## Tokyo Stock Market Prediction with CatBoost v2

Thanks for Swimmy's great notebook [LGBM Opt Model JPX](https://www.kaggle.com/code/swimmy/lgbm-opt-model-jpx) that show a possible way to gain good profit in stock market. Now I will create a Tokyo Stock Exchange Prediction Model using CatBoost and same data preprocessing method.

I plan to update the model in a timely manner. 
For the current situation, I referred to the following.

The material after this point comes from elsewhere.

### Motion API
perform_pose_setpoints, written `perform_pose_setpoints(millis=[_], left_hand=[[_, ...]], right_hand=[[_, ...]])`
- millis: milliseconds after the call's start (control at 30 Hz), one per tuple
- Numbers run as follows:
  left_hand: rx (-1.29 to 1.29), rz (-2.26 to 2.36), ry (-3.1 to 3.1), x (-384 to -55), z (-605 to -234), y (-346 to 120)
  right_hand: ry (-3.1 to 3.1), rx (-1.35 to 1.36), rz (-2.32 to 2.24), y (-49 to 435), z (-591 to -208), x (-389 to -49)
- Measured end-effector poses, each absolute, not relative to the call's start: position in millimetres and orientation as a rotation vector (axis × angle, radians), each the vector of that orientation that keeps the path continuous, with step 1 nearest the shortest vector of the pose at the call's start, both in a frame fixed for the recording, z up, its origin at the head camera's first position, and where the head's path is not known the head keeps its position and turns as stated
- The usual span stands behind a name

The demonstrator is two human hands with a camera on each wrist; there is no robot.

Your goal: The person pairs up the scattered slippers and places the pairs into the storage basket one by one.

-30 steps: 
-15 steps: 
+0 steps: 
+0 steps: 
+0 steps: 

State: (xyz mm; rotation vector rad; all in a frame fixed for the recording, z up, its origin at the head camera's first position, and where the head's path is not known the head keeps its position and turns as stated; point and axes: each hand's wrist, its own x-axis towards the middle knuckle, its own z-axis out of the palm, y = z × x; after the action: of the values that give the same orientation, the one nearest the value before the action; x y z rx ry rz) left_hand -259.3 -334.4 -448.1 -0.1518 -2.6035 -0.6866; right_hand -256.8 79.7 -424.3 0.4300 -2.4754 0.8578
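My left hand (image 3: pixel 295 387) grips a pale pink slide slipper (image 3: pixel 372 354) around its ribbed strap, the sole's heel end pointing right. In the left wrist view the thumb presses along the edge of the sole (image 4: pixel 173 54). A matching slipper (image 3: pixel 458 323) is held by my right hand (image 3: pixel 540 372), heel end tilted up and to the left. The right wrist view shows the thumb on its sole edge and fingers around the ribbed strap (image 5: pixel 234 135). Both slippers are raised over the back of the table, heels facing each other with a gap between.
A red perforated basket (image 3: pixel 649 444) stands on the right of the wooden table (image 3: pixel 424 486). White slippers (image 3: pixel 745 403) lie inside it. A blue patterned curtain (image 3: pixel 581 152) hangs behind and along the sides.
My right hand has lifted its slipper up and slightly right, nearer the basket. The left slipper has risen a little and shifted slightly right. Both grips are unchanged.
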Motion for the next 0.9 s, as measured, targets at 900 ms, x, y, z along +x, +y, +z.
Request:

# if it is useful for you, please vote.

* https://www.kaggle.com/code/swimmy/lgbm-opt-model-jpx
* https://www.kaggle.com/code/realneuralnetwork/jpx-lgbm-model-overfitting-high-score
* https://www.kaggle.com/code/paulorzp/median-model-jpx
* https://www.kaggle.com/code/realneuralnetwork/jpx-lgbm-model-overfitting-high-score

# Needs suppression as it is likely to be overfitted.

In [None]:
import numpy as np
import pandas as pd
import jpx_tokyo_market_prediction
from catboost import CatBoostRegressor
import optuna.integration.lightgbm as lgb
import matplotlib.pyplot as plt
import tensorflow as tf
import warnings
warnings.filterwarnings("ignore")

## Loading data

In [None]:
prices = pd.read_csv("../input/jpx-tokyo-stock-exchange-prediction/supplemental_files/stock_prices.csv")

In [None]:
NDAYS = 34
lastdays = prices[prices["Date"]>=prices.Date.iat[-2000*NDAYS]].reset_index(drop=True)

In [None]:
lastdays = pd.DataFrame(prices.groupby("SecuritiesCode").Target.mean())
def get_avg(_id_):
    return lastdays.loc[_id_]
prices["Avg"] = prices["SecuritiesCode"].apply(get_avg)

In [None]:
prices.Date = pd.to_datetime(prices.Date)
prices['Date'] = prices['Date'].dt.strftime("%Y%m%d").astype(int)
X=prices[["Date","SecuritiesCode","Avg"]]
y=prices[["Target"]]
codes = X.SecuritiesCode.unique()
X.head()

## Modeling

In [None]:
import optuna

def objectives(trial):
    # optunaでのハイパーパラメータサーチ範囲の設定
    params = {
        'n_estimators': trial.suggest_int('n_estimators', 100, 1000),
        'max_bin': trial.suggest_int('max_bin', 2, 100),
        'learning_rate': trial.suggest_uniform('learning_rate',0, 1),
        'verbose': 1000
    }

    model = CatBoostRegressor(**params)
    model.fit(X,y)
    score = model.score(X,y)
    print("Score:", score)
    return score

In [None]:
opt = optuna.create_study(direction='minimize',sampler=optuna.samplers.RandomSampler(seed=0))
opt.optimize(objectives, n_trials=20)
trial = opt.best_trial

In [None]:
best_param = dict(trial.params.items())
model = CatBoostRegressor(**best_param)
model.fit(X,y)

## Submission

In [None]:
env = jpx_tokyo_market_prediction.make_env()
iter_test = env.iter_test()

for (prices, options, financials, trades, secondary_prices, sample_prediction) in iter_test:
    ds=[prices, options, financials, trades, secondary_prices, sample_prediction]
    sample_prediction["Avg"] = sample_prediction["SecuritiesCode"].apply(get_avg)
    df = sample_prediction[["Date","SecuritiesCode","Avg"]]
    df.Date = pd.to_datetime(df.Date)
    df['Date'] = df['Date'].dt.strftime("%Y%m%d").astype(int)
    sample_prediction["Prediction"] = model.predict(df)
    sample_prediction = sample_prediction.sort_values(by = "Prediction", ascending=False)
    sample_prediction.Rank = np.arange(0,2000)
    sample_prediction = sample_prediction.sort_values(by = "SecuritiesCode", ascending=True)
    sample_prediction.drop(["Prediction"],axis=1)
    submission = sample_prediction[["Date","SecuritiesCode","Rank"]]
    env.predict(submission)